We just got the diagnostic tool from Harman, which plugs into the control board for troubleshooting. No instructions provided, and I can't find the tuitorial that is supposedly available on the internet. We do have a problem Accentra insert job, that the tool was recommended for - soooo:
1- Anyone here familiar with the diagnostic tool, and do you have instructions?

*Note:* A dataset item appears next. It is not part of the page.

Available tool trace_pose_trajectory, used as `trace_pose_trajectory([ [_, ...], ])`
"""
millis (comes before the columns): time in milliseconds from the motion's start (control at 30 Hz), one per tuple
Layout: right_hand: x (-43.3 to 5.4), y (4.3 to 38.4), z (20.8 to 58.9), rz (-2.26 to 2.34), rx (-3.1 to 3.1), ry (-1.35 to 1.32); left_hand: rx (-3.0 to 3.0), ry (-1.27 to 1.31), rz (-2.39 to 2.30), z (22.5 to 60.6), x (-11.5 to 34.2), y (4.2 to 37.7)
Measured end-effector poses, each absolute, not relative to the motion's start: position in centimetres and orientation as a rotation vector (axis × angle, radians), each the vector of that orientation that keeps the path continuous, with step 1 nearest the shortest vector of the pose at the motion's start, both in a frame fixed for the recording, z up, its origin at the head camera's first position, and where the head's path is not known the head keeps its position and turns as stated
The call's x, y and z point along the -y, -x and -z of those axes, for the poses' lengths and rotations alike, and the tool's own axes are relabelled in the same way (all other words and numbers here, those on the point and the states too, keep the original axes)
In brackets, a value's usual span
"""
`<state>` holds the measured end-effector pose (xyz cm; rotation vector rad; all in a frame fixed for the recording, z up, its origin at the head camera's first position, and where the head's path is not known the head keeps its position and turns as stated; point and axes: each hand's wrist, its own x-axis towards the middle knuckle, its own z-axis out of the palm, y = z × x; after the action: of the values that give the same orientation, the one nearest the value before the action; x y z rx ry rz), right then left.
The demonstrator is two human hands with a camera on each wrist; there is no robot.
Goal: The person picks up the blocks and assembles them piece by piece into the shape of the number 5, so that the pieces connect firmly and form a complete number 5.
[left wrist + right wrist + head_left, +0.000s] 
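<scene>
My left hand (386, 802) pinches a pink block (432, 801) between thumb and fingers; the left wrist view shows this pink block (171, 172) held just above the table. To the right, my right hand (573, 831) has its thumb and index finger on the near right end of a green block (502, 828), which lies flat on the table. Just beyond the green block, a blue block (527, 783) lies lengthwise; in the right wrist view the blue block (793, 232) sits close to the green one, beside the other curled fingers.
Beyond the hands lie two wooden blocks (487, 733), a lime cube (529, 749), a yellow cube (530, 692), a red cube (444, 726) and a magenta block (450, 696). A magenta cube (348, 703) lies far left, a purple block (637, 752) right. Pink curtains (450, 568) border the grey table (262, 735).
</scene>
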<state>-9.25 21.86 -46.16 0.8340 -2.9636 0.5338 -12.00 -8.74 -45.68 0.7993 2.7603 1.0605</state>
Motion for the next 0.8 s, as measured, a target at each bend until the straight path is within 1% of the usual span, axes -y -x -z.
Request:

2- The Accentra's convection blower runs infinitely after shutdown. The ESP probe (which would be a likely cause, if not functioning properly) was changed. There was also an odd sequence of operational problems, parts failures, and swaps that I was not involved with, but did get a history of. I believe a shorted ignitor wire led to 2 fuses being replaced, and then the control board (dip switches supposedly set correctly - I need to confirm this). Since the ignitor problem wasn't found until the last visit, I think the replacement control may have been again affected - unless the fuses 100% protect against this? The Harman tech support guy gave so me many things to check (including the pressure switch, which would seem to only tie into the combustion blower operation?), but said the diagnostic tool would pinpoint the problem quickly. On top of all this, certain wires were disconnecting each time we slid the unit back IN place - but that is now corrected. Any thoughts? Thanks in advance!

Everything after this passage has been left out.